* **TASK TO CARRY OUT**
Please give back, exactly as written, the lines from the line with "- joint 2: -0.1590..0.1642" to the line with "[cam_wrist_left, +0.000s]" in the listing below, leaving out all pictures.

* **STORED DATA**

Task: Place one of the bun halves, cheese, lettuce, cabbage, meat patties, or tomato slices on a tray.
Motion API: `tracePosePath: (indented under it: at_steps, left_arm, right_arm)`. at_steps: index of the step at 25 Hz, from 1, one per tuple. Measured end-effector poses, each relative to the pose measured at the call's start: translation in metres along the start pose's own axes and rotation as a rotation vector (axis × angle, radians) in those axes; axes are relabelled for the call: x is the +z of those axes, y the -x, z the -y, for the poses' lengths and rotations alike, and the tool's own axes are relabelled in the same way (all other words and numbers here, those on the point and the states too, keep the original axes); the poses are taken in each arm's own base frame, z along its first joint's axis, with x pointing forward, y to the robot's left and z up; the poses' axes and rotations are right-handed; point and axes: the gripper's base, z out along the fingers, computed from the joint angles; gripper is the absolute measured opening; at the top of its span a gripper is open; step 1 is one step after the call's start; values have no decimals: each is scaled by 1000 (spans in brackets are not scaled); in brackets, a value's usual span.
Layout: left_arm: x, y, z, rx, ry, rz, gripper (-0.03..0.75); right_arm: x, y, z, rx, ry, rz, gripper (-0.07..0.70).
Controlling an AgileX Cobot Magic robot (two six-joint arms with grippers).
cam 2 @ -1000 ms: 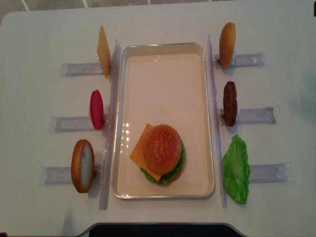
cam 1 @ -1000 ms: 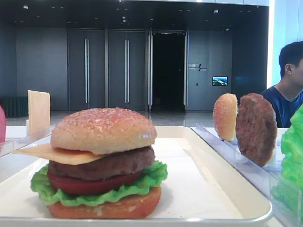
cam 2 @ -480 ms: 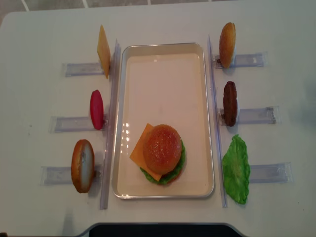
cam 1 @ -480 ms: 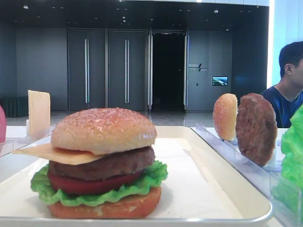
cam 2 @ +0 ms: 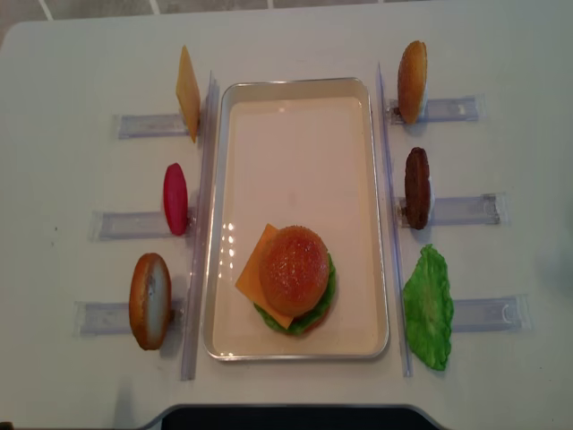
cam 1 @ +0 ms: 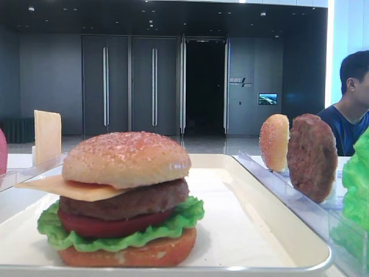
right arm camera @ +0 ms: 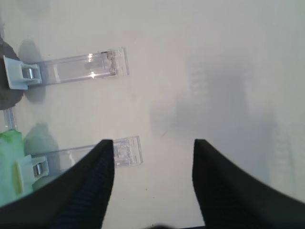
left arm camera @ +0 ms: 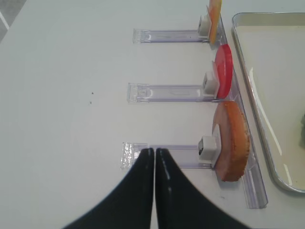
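The tray [cam 2: 295, 103] lies in the middle of the desk [cam 2: 72, 54], long axis running away from the robot, with a stacked burger at its near end: bun top [cam 2: 294, 269] over cheese [cam 2: 251, 278], patty, tomato and lettuce. The far half of the tray is bare. Spare pieces stand on edge in clear racks on both sides — on the right a bun half [cam 2: 412, 81], a meat patty [cam 2: 416, 188] and lettuce leaves [cam 2: 428, 306]; on the left a cheese slice [cam 2: 187, 90], a tomato slice [cam 2: 175, 199] and another bun [cam 2: 149, 300].

The right claw [right arm camera: 152, 171] hangs wide open and empty over bare desk, with the lettuce and patty racks to its left, toward the tray. The left claw [left arm camera: 155, 162] is closed on nothing, its tips over the outer end of the nearest left rack — that bun sits just to its right. Each arm seems best placed for its own side.
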Motion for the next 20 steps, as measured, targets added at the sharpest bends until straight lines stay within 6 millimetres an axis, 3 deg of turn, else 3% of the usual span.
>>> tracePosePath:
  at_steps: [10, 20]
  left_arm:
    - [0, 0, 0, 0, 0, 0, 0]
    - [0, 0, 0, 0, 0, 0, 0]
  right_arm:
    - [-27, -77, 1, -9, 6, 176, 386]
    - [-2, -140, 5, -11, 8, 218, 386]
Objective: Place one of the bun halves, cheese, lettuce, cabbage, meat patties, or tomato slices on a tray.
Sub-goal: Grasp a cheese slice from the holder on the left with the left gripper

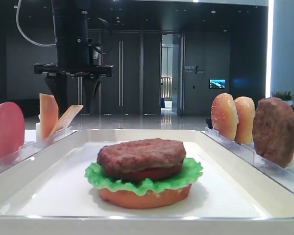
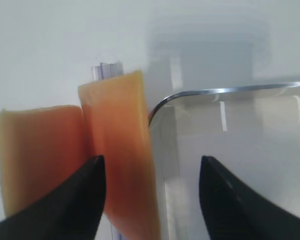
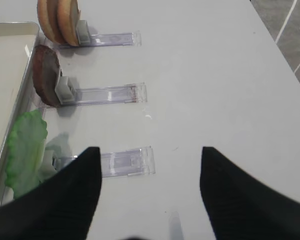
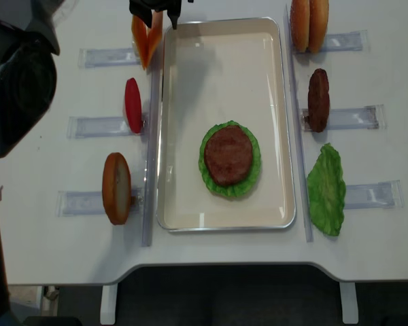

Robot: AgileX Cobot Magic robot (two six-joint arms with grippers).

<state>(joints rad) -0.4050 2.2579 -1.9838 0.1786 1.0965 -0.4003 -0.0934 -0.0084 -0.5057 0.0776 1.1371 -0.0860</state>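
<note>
Two pale orange cheese slices (image 2: 120, 150) stand on edge in a clear rack beside the far left corner of the white tray (image 2: 215, 91). My left gripper (image 2: 152, 165) hangs open over them. The slice nearer the tray sits between the fingers, close to the left one, while the right finger is over the tray's corner. From above, the left gripper (image 4: 160, 10) is at the tray's top left, above the cheese (image 4: 144, 37). On the tray (image 4: 224, 81) lies a stack of bun half, lettuce (image 4: 207, 178) and meat patty (image 4: 228, 155). My right gripper (image 3: 150, 155) is open over bare table.
Left of the tray, racks hold a tomato slice (image 4: 132, 104) and a bun half (image 4: 115, 188). On the right are two bun halves (image 4: 309, 25), a patty (image 4: 318, 100) and a lettuce leaf (image 4: 326, 190). Clear racks (image 3: 125, 162) lie along both sides.
</note>
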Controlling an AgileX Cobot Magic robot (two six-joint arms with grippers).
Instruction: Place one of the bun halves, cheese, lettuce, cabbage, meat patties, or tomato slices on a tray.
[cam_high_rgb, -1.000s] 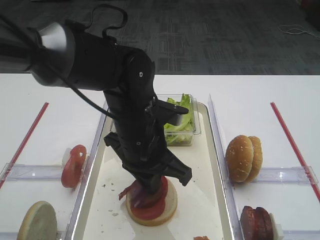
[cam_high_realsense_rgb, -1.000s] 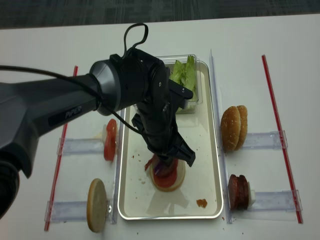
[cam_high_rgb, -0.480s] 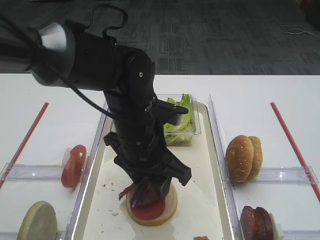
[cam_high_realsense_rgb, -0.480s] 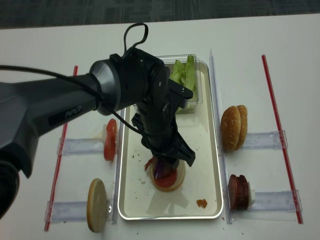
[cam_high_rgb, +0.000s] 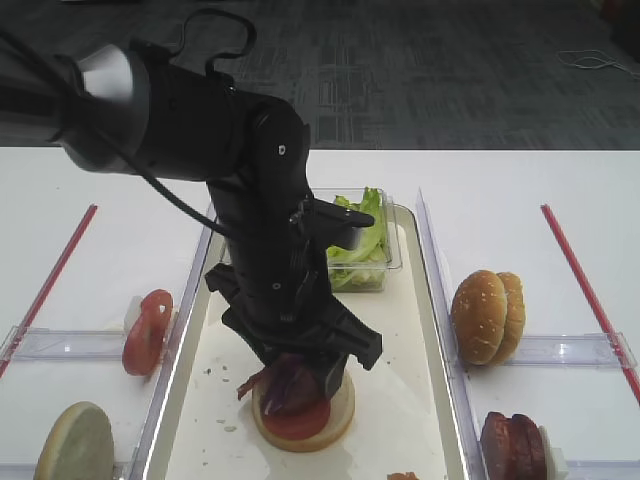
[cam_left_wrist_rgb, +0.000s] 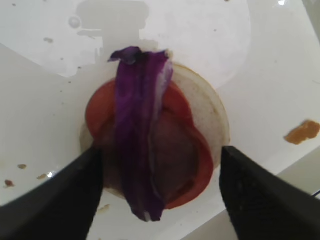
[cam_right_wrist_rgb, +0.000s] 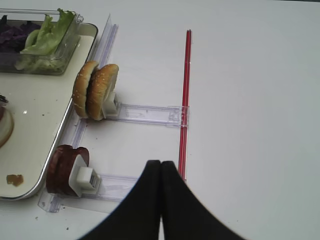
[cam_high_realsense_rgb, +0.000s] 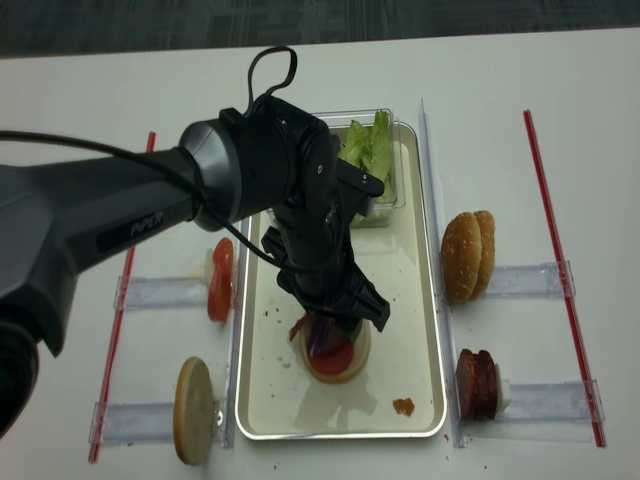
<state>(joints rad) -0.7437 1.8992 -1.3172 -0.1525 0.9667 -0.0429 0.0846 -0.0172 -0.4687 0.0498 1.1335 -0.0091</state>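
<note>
My left gripper (cam_left_wrist_rgb: 160, 200) hangs open just above a stack on the tray (cam_high_realsense_rgb: 400, 290). The stack is a bun half (cam_left_wrist_rgb: 212, 112), a tomato slice (cam_left_wrist_rgb: 192, 167) and a strip of purple cabbage (cam_left_wrist_rgb: 140, 135) lying free between the fingers. More cabbage (cam_right_wrist_rgb: 14, 37) and the lettuce (cam_high_realsense_rgb: 370, 150) fill a clear tub at the tray's far end. Two seeded bun halves (cam_high_realsense_rgb: 468, 255) and the meat patties (cam_high_realsense_rgb: 478, 383) stand in holders on the right. My right gripper (cam_right_wrist_rgb: 161, 165) is shut on nothing above the table. Cheese is out of view.
Tomato slices (cam_high_realsense_rgb: 220, 280) and another bun half (cam_high_realsense_rgb: 195, 410) stand in clear holders left of the tray. Red strips (cam_high_realsense_rgb: 560, 260) run along both outer sides of the table. A small orange smear (cam_high_realsense_rgb: 403, 406) lies near the tray's front edge.
My left gripper's jaws have opened wide and let go of the purple cabbage, which now rests on the tomato slice. The right gripper has not moved.
</note>
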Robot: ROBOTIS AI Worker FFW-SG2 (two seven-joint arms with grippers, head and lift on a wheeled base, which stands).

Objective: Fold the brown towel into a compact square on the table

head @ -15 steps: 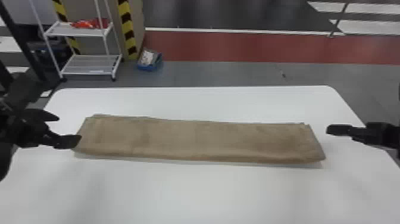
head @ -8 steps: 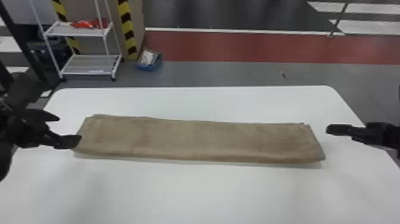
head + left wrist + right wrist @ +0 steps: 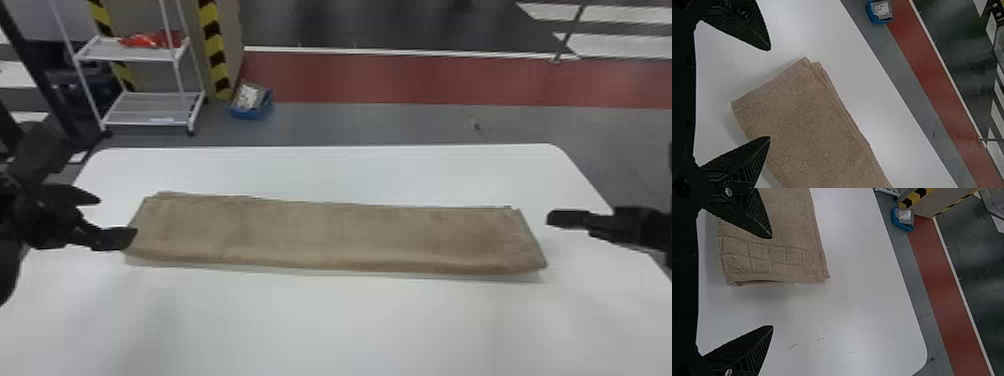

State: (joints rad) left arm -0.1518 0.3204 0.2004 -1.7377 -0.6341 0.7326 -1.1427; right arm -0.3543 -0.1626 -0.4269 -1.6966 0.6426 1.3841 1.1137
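Observation:
My left gripper [image 3: 111,216] stands open at the towel's left end in the head view, one finger overlapping its edge. At the right, past the other end, is my right gripper [image 3: 567,220]. The brown towel [image 3: 330,235] lies as a long, narrow folded strip across the white table [image 3: 320,325]. In the left wrist view the towel [image 3: 809,125] has layered edges at one corner, and the left gripper [image 3: 770,94] holds nothing. The right wrist view has the right gripper [image 3: 772,282] open around nothing, one finger over the towel [image 3: 777,258] near its checked end band.
Beyond the table's far edge [image 3: 325,146] stands a white shelf rack [image 3: 145,122] at the back left, with red items on it. A blue bin [image 3: 251,107] sits on the floor beside a pillar [image 3: 216,55] with yellow-black stripes.

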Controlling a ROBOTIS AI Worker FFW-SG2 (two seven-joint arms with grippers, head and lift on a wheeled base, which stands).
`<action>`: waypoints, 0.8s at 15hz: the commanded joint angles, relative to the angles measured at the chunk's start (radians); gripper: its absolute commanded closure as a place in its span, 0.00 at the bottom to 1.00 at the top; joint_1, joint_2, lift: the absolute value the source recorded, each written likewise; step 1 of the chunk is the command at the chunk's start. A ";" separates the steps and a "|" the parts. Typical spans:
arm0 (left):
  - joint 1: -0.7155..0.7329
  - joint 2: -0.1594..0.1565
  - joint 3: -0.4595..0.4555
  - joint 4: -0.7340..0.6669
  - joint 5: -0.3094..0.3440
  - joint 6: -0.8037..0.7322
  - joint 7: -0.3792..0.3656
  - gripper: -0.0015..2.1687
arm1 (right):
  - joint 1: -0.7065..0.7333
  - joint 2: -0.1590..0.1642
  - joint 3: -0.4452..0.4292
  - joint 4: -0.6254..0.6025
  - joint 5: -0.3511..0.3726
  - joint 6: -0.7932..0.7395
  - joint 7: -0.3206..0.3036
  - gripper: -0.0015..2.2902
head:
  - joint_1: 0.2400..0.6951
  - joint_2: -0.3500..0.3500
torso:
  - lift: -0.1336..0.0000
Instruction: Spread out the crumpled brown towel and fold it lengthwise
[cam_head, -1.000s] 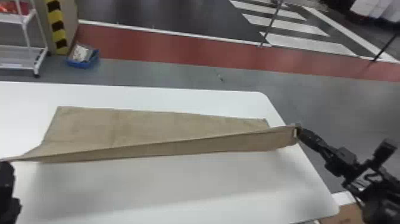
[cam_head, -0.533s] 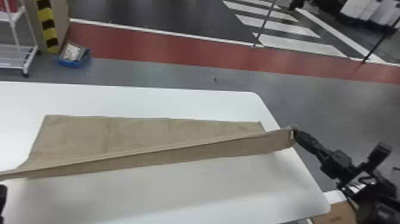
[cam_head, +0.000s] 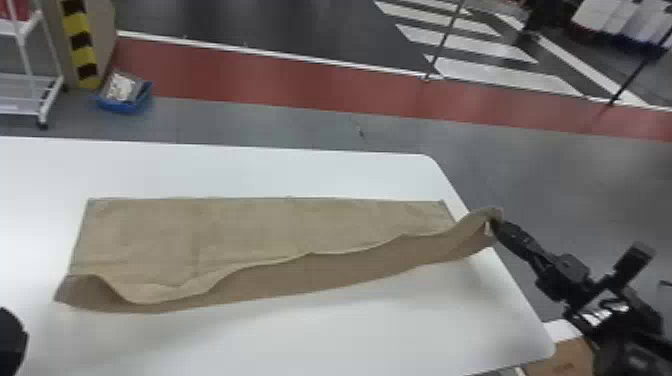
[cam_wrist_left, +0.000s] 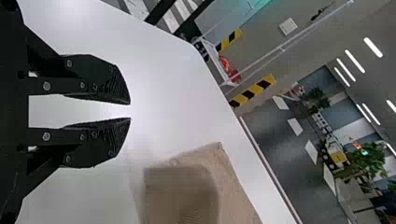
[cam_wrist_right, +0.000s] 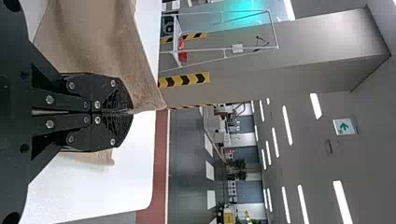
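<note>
Brown in tone: note towel (cam_head: 150, 230) lying on white table (cam_head: 310, 330) beyond parted, empty jaws of left gripper (cam_wrist_left: 130, 111), but raised at one corner into closed jaws of right gripper (cam_wrist_right: 133, 112), pinched there presumably to guide the long edge over for the lengthwise fold.

The right arm (cam_head: 622, 317) is black, with angular, blocky joint housings. The left fingers (cam_wrist_left: 98, 77) and right fingers (cam_wrist_right: 102, 86) are flat and black, with curved outer edges, finely ridged tips and small, round silvery screws (cam_wrist_left: 46, 86).
</note>
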 joint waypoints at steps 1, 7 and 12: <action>-0.002 0.036 0.038 0.071 0.027 -0.186 -0.066 0.09 | -0.014 0.000 0.003 0.014 0.005 0.000 -0.011 0.72 | 1.00 0.00 | 0.08; 0.083 0.075 0.218 0.178 0.211 -0.766 -0.340 0.09 | -0.014 0.007 0.004 0.020 0.005 0.003 -0.022 0.72 | 1.00 0.00 | 0.08; 0.186 0.084 0.423 0.245 0.368 -1.026 -0.773 0.10 | -0.014 0.016 0.013 0.017 0.008 0.003 -0.024 0.72 | 1.00 0.00 | 0.08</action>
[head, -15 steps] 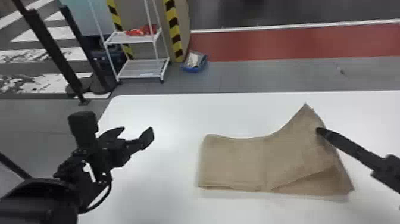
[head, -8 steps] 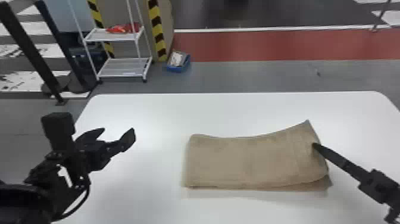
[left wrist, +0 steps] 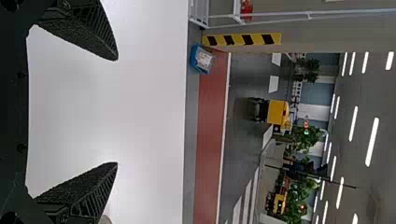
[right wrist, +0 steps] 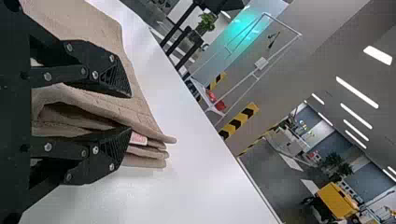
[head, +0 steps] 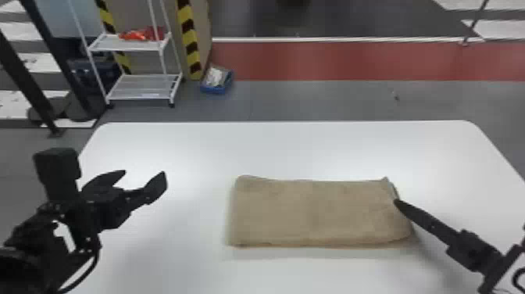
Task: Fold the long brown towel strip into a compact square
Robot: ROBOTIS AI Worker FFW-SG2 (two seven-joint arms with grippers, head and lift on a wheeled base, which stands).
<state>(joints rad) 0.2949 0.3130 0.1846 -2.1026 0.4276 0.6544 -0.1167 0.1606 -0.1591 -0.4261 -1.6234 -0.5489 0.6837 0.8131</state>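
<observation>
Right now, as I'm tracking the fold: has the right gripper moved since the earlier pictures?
Yes. In the head view, the right gripper sits farther below the table's far edge than before: it went down or came nearer.

The towel [head: 320, 213] is matt brown cloth with a slightly rough nap. The table [head: 297, 152] looks smooth, with a soft sheen towards its far edge. The left hand's fingers [left wrist: 88, 32] have a rough, matt black surface.
</observation>
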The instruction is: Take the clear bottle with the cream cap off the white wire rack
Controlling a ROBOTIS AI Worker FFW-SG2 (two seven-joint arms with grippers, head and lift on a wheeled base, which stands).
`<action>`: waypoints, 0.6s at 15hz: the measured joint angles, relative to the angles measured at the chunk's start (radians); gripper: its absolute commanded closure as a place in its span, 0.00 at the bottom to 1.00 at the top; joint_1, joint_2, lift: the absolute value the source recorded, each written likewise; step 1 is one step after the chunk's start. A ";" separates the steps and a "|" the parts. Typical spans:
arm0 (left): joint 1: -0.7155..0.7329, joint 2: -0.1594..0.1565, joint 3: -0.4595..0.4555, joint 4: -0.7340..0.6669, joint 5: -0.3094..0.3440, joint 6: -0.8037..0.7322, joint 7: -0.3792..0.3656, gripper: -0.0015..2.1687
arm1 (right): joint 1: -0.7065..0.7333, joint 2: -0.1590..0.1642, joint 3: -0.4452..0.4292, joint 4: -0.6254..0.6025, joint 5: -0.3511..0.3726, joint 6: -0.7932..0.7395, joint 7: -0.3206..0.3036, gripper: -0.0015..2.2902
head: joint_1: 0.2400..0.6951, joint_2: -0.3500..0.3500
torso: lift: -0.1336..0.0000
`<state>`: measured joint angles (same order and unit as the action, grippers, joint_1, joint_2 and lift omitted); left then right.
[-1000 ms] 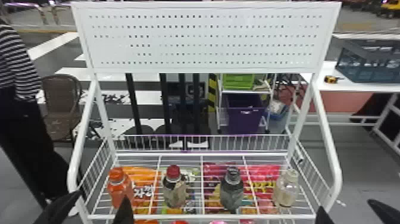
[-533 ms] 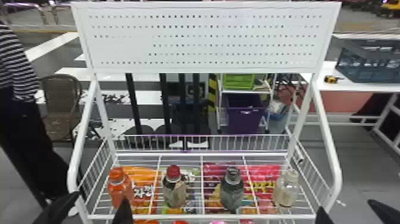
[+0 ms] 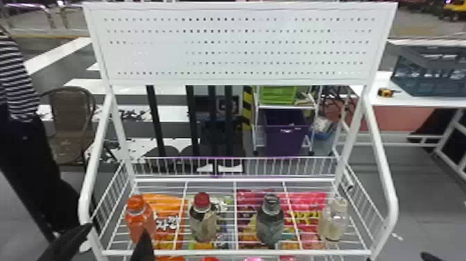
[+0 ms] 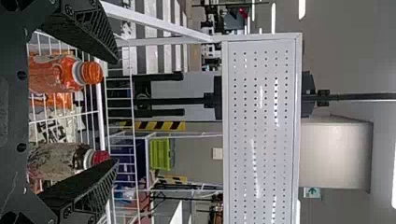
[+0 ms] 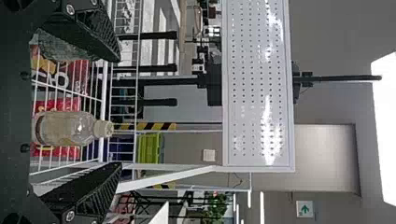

* **SOLUTION TO THE PROBLEM**
  - joint 2: -0.1590..0.1642
  - joint 3: -0.4452..0.4292
  - joint 4: -0.6254..0.6025
  - joint 5: -0.3511..0.3726
  - joint 6: -0.7932..0.7395
  - joint 7: -0.3206..0.3036
  - gripper: -0.0015..2.2902
head:
  - joint_1: 0.2400..0.6951
  - joint_2: -0.3500..0.3500
torso:
  - lift: -0.1336..0.0000
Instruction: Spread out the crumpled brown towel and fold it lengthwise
[cam_head, -1.000s] 
[cam_head, -0.533s] 
[cam_head, +0.000s] 
[cam_wrist_left, +0.000s] 

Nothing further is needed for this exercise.